(What you are asked to do): Once you reach the line with "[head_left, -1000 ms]" below, copy each line exactly, stopping after the line with "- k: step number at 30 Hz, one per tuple", and skip any pictures.

====== Data extract ======

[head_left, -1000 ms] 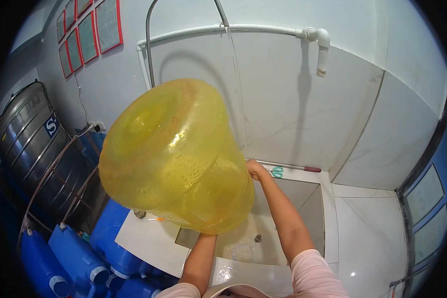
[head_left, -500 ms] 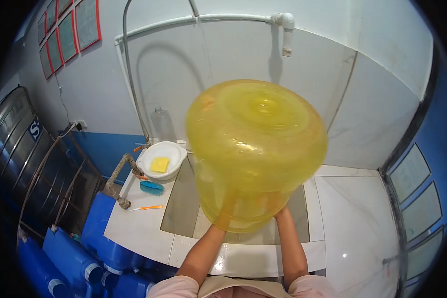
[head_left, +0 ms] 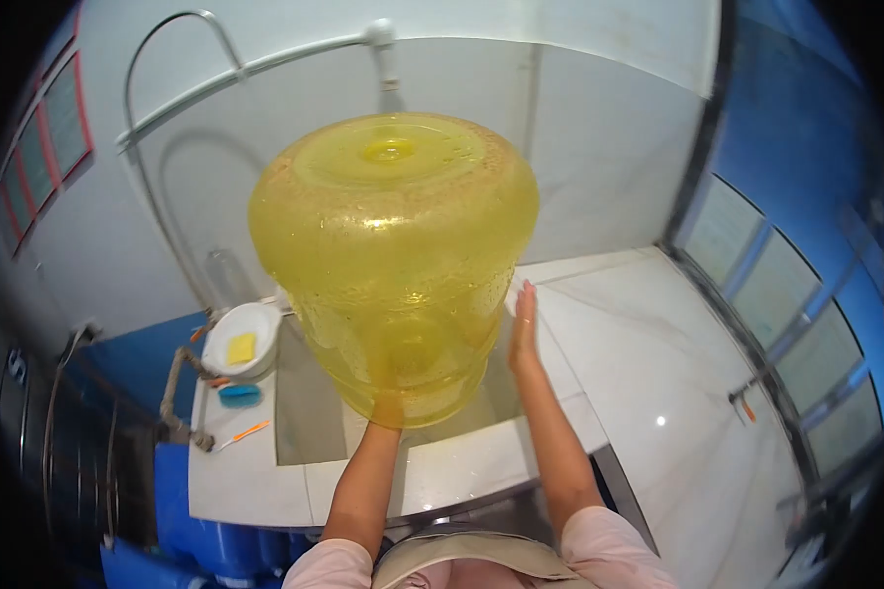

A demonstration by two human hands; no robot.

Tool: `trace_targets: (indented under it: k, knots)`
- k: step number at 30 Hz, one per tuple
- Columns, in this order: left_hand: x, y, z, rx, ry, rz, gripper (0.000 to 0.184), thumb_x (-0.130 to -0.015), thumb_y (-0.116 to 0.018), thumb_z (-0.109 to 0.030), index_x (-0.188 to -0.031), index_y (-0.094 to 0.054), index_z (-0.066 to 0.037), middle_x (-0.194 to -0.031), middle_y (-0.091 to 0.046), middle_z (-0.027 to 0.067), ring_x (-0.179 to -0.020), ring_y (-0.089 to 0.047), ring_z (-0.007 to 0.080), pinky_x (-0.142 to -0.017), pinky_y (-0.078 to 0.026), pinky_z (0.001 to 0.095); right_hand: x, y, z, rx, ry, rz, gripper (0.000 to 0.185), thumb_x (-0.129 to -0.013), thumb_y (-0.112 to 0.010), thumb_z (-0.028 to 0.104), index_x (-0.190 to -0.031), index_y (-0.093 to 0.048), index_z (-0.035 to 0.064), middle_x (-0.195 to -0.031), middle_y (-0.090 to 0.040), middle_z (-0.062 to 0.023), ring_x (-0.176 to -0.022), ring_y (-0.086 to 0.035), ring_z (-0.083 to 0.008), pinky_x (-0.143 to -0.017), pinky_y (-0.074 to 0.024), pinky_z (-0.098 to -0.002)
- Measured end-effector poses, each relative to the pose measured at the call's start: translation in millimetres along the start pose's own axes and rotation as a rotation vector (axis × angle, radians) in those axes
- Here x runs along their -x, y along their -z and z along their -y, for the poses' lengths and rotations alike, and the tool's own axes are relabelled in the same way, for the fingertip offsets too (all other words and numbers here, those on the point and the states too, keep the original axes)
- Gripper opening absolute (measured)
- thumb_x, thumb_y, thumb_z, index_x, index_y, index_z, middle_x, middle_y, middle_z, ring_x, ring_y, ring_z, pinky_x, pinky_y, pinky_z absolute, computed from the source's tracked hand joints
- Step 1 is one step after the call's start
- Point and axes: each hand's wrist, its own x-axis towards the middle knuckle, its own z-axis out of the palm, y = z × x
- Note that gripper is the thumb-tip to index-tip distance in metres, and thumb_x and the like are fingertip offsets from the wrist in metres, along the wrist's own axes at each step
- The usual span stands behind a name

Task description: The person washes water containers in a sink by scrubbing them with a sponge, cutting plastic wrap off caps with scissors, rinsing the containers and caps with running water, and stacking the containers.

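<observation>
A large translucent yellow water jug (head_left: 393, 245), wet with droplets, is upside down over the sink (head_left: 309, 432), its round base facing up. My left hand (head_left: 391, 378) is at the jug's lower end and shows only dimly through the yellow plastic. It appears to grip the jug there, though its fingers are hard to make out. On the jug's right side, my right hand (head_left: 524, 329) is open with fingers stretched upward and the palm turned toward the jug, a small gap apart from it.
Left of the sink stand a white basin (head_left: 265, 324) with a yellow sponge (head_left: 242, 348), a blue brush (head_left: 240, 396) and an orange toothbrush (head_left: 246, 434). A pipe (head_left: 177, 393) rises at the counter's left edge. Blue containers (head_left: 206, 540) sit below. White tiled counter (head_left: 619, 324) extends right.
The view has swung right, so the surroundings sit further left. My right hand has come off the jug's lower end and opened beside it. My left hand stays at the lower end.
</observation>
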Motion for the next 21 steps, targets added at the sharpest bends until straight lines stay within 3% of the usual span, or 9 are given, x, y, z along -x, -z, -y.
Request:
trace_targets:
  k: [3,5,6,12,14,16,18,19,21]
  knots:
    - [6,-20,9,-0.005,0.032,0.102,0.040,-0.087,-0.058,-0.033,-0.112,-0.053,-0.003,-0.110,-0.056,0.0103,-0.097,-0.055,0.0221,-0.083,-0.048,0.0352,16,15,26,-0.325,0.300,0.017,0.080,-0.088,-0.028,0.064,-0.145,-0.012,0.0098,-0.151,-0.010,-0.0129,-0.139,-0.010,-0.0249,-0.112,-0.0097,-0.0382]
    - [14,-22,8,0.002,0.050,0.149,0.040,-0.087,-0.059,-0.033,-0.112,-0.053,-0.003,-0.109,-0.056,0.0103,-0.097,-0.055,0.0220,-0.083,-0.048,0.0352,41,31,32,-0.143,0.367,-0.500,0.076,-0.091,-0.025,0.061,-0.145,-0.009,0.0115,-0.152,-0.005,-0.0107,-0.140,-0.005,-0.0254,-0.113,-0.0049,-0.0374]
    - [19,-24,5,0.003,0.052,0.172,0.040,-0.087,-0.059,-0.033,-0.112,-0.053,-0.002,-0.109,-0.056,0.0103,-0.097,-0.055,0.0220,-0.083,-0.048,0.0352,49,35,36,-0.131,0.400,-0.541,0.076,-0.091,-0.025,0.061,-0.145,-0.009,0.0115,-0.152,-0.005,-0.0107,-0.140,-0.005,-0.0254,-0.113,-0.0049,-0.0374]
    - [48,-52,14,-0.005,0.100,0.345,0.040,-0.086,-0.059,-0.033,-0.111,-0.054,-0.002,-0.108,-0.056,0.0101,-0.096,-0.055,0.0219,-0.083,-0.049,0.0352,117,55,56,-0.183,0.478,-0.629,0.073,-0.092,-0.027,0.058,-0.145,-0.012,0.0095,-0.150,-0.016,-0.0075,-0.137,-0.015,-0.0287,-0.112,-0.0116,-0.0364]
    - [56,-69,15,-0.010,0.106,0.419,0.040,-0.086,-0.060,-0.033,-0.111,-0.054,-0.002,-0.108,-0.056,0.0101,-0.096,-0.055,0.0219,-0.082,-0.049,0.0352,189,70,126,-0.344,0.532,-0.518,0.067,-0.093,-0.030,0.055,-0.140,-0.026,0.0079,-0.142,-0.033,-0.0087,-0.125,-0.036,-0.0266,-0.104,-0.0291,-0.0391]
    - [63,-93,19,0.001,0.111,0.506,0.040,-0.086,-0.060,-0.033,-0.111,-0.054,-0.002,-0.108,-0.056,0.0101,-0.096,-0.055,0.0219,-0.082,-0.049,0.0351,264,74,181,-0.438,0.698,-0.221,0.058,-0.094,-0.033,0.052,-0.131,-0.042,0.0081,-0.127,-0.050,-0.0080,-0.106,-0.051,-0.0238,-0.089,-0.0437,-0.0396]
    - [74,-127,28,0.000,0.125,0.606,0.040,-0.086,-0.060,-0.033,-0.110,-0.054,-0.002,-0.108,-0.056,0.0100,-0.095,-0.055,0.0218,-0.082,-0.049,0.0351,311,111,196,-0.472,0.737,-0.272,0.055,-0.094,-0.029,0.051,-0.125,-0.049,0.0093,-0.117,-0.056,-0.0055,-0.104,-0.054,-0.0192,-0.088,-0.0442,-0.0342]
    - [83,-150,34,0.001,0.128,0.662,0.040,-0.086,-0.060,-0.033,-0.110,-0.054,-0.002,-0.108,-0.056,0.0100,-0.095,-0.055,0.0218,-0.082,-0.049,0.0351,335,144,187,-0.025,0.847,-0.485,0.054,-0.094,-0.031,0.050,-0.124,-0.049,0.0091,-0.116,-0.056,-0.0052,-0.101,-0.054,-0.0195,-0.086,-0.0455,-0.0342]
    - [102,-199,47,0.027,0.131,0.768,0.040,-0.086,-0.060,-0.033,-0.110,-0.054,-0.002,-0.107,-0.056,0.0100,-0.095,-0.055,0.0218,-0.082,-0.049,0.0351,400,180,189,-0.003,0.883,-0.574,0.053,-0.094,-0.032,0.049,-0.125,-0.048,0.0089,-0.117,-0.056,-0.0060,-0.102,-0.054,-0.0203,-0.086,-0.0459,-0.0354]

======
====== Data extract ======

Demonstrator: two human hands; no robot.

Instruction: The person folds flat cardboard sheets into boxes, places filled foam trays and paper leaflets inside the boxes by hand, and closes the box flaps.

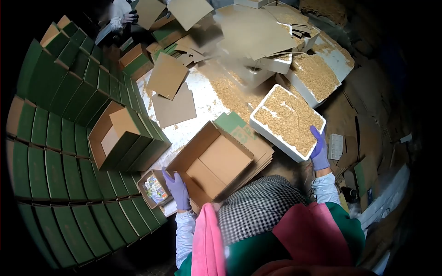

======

(Output below):
[head_left, -1000 ms] 
[head_left, -500 ms] 
[head_left, +0 ms] 

A demonstration by two human hands; no robot.

Tool: `trace_targets: (indented under it: k, knots)`
- k: step number at 30 Hz, one per tuple

This concludes the output for the exercise.